Work required:
What you return must be an exact copy of the lines in the listing below between the line holding "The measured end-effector" and the line holding "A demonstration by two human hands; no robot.", inclusive, and nothing more.

◇ ◇ ◇ ◇ ◇

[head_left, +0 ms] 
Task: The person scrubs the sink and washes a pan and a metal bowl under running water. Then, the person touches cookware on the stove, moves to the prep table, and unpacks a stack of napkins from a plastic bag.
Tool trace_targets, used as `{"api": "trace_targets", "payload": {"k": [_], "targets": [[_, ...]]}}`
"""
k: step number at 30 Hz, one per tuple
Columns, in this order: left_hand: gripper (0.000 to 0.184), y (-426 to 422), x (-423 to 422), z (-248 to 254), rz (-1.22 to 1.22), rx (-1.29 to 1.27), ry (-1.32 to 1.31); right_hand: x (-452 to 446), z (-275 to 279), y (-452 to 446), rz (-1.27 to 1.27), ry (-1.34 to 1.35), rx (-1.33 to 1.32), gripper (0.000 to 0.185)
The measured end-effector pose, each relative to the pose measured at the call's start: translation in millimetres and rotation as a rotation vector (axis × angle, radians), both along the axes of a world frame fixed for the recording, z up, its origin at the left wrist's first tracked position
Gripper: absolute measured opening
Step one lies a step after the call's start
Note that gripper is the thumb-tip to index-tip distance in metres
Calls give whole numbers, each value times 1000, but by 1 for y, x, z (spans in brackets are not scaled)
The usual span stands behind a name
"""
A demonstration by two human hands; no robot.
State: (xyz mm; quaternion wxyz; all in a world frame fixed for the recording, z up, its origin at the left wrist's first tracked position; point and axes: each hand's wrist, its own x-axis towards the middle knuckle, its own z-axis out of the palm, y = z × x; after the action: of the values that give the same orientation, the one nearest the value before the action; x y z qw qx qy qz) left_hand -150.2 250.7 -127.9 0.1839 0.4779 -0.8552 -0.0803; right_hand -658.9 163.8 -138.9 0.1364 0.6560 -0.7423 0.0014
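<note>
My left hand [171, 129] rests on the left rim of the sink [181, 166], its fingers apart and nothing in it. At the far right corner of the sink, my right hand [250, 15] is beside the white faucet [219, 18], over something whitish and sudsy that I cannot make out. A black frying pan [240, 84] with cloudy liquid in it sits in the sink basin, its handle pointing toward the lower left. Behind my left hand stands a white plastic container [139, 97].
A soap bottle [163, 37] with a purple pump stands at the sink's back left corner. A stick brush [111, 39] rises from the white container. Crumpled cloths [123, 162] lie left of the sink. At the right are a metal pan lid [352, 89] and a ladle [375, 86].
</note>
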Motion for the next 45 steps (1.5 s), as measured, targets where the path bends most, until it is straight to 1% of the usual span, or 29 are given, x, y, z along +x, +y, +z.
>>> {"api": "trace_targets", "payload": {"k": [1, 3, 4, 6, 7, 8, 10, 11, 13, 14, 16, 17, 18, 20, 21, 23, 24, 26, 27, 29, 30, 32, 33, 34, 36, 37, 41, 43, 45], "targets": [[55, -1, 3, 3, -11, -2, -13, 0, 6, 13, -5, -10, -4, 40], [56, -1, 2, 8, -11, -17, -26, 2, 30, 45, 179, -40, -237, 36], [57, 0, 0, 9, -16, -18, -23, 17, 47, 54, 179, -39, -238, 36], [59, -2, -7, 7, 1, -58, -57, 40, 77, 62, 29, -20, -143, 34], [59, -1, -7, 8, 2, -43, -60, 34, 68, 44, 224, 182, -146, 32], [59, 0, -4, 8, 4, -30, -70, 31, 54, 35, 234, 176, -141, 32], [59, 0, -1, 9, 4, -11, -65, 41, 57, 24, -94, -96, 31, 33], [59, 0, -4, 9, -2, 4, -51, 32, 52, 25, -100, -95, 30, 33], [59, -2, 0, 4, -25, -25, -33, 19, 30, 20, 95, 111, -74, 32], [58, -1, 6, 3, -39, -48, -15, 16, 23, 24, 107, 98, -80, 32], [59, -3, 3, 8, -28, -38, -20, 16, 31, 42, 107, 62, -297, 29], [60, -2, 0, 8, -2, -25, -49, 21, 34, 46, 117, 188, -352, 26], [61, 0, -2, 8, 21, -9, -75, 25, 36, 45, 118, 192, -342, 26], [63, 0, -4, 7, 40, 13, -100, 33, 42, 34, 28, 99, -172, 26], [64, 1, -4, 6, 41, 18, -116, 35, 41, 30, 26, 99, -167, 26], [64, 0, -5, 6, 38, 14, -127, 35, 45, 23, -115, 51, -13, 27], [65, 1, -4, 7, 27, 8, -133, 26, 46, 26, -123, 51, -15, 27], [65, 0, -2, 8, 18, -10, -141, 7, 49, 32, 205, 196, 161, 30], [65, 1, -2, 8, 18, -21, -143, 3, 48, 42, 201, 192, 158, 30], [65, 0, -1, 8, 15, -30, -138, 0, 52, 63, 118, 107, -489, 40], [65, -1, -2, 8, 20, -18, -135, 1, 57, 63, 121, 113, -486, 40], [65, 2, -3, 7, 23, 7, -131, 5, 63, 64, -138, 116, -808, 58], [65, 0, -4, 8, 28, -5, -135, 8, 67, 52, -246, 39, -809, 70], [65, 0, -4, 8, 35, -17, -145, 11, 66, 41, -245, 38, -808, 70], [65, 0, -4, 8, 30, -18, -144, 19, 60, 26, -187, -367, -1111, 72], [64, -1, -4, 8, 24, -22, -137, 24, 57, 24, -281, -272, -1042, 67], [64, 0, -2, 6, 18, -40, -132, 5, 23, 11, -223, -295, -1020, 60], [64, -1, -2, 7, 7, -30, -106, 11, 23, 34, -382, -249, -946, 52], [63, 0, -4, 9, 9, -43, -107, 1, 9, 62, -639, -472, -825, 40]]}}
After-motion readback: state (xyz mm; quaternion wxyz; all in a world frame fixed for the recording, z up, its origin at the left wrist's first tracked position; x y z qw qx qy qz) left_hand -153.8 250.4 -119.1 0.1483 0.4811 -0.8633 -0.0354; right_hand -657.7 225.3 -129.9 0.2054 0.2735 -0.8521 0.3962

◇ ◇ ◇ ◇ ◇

Answer below:
The measured end-effector pose, each relative to the pose measured at the call's start: translation in millimetres and rotation as a rotation vector (axis × angle, radians), both along the axes of a world frame fixed for the recording, z up, its origin at the left wrist's first tracked position
Gripper: absolute measured opening
Step one lies a step after the call's start
Note that gripper is the thumb-tip to index-tip distance in metres
Calls give whole numbers, each value times 1000, but by 1 for y, x, z (spans in brackets are not scaled)
The usual span stands behind a name
"""
A demonstration by two human hands; no robot.

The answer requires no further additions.